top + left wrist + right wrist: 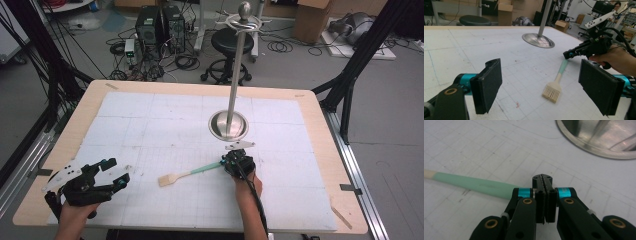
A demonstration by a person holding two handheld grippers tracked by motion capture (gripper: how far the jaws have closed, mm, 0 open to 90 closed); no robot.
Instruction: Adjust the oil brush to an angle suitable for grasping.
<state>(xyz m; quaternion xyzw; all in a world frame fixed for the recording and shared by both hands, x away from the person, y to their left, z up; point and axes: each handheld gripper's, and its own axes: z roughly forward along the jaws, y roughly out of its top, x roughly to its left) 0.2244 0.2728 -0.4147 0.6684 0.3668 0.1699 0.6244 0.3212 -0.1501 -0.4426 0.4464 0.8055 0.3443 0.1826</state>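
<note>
A pastry brush (186, 174) with a mint-green handle and pale bristles lies flat on the white gridded mat (150, 125). My right gripper (223, 164) is down at the handle's far end. Its jaws are pressed together with nothing between them. In the right gripper view the green handle (474, 183) runs in from the left and ends behind the side of my right gripper (545, 180). My left gripper (116, 172) hovers open near the table's front left corner. In the left gripper view the brush (556, 82) lies ahead between its two pads (486, 85).
A metal stand with a round dished base (227, 126) and a tall pole (235, 75) rises just beyond the right gripper. The wooden table edge (330, 165) frames the mat. Beyond the table are a stool (232, 42), computers and cables on the floor.
</note>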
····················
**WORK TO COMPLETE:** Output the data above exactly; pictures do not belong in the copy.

**OUTPUT BELOW:**
top + left wrist + right wrist: 
A demonstration by a person holding two handheld grippers tracked by motion capture (gripper: how far the jaws have closed, mm, 0 open to 90 closed); no robot.
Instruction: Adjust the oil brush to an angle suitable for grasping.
<state>(xyz m; quaternion xyzw; all in a world frame fixed for the recording and shared by both hands, x away from the person, y to their left, z up; point and axes: each handheld gripper's, and its own axes: z roughly forward along the jaws, y roughly out of its top, x roughly to its left) 0.2244 0.2728 -0.4147 0.6684 0.3668 0.1699 0.6244 0.3212 -0.1501 -0.4426 0.4464 0.8055 0.3443 0.1826</state>
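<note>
A pastry brush (186, 174) with a mint-green handle and pale bristles lies flat on the white gridded mat (150, 125). My right gripper (223, 164) is down at the handle's far end. Its jaws are pressed together with nothing between them. In the right gripper view the green handle (474, 183) runs in from the left and ends behind the side of my right gripper (545, 180). My left gripper (116, 172) hovers open near the table's front left corner. In the left gripper view the brush (556, 82) lies ahead between its two pads (486, 85).
A metal stand with a round dished base (227, 126) and a tall pole (235, 75) rises just beyond the right gripper. The wooden table edge (330, 165) frames the mat. Beyond the table are a stool (232, 42), computers and cables on the floor.
</note>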

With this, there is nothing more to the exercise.